In 2012 he directed Do You Really Want To Know? which recounts the stories of three families whose relatives died of Huntington's Disease. Members of each featured family underwent predictive testing to learn whether or not they have inherited the gene that causes the disease. Do You Really Want To Know? received two Golden Sheaf Awards at the Yorkton Film Festival: Best Documentary (Science/Medicine/Technology), and Best Director (Non-Fiction); a Chris Award at the Columbus International Film & Video Festival for Best Documentary in the Science + Technology division, and the Best Documentary award at the Okanagan Film Festival. Its broadcast premiere was on 13 November 2012 on the Knowledge Network.

In 2017, filmmaker Jennifer DiCresce and cinematographer Michael Savoie produced the documentary Mr. Zaritsky on TV, which reviews Zaritsky's career and offers a behind-the-scenes look at Zaritsky's process.

==Personal life and death==
In 2010, Zaritsky married Vancouver caterer Annie Clutton. He died of congestive heart failure at Vancouver General Hospital on 20 March 2022, at age 78. He was survived by his wife, one step-daughter and two grandchildren.

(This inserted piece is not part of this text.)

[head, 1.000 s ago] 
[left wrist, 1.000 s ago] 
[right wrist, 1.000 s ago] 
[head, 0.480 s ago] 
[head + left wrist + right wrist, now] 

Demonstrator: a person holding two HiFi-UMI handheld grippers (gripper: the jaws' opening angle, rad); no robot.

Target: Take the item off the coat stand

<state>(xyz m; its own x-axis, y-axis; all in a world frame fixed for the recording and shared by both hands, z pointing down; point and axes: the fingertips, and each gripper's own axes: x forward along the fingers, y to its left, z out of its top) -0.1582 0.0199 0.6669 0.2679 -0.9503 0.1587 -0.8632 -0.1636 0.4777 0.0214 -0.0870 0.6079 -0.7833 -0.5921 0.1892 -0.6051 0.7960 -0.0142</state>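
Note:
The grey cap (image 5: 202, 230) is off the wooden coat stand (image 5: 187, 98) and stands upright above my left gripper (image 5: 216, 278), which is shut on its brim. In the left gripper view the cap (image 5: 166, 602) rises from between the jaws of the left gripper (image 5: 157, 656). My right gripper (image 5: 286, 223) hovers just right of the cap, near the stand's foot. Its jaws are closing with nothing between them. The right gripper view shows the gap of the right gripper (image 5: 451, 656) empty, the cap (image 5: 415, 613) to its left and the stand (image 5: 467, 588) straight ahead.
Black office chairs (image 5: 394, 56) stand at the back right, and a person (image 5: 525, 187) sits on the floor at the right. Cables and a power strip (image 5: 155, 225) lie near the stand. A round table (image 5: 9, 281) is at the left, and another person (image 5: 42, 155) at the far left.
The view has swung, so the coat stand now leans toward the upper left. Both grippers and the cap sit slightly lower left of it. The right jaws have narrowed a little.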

At the time of his death, Zaritsky was working on his autobiography.

==Filmography==

- The Loser's Game - the fifth estate, Canadian Broadcasting Corporation 1977
- Charity Begins at Home - the fifth estate, Canadian Broadcasting Corporation 1978
- Caring for Crisler - the fifth estate, Canadian Broadcasting Corporation 1979
- Just Another Missing Kid - the fifth estate, Canadian Broadcasting Corporation 1981
- Bjorn Borg - the fifth estate, Canadian Broadcasting Corporation 1983
- I'll Get There Somehow - the fifth estate, Canadian Broadcasting Corporation 1985
- Tears Are Not Enough - KA Productions, Canadian Broadcasting Corporation 1985
- Rapists: Can They be Stopped? - KA Productions, HBO 1986
- The Real Stuff - KA Productions, Canadian Broadcasting Corporation 1987
- My Husband is Going to Kill Me - Frontline, PBS 1987
- Broken Promises - KA Productions, Canadian Broadcasting Corporation 1989
- AIDS Quarterly: Born in Africa - Frontline KA Productions, PBS 1990
- My Doctor, My Lover - Frontline, PBS 1991
- Choosing Death: A Health Quarterly Special aka An Appointment With Death- Frontline, PBS 1993
- Romeo and Juliet in Sarajevo - KA Productions, PBS, Canadian Broadcasting Corporation, Westdeutscher Rundfunk 1994
- Murder on Abortion Row - Frontline, KA Productions, PBS 1996
- Little Criminals - Frontline, KA Productions, PBS 1997
- Extraordinary People - Canadian Broadcasting Corporation 1999
- Ski Bums - National Film Board of Canada 2001
- Men Don't Cry: Prostate Cancer Stories - Point Grey Pictures 2003
- No Kidding: The Search for the World's Funniest Joke - Point Grey Pictures 2003
- College Days, College Nights - Point Grey Pictures 2005
- The Wild Horse Redemption - National Film Board of Canada 2007
- Right to Die? aka The Suicide Tourist (2007) - Frontline PBS 2010
- Leave Them Laughing: A Musical Comedy About Dying - Magical Flute Films 2010
- Do You Really Want to Know? - Optic Nerve Films 2012
- A Different Drummer: Celebrating Eccentrics - Canadian Broadcasting Corporation 2014
- No Limits: The Thalidomide Saga - Canadian Broadcasting Corporation 2016

==Sources==
- "Zaritsky, John Norman," in: The Canadian Who's Who, Vol. 32, 1997, p. 1349.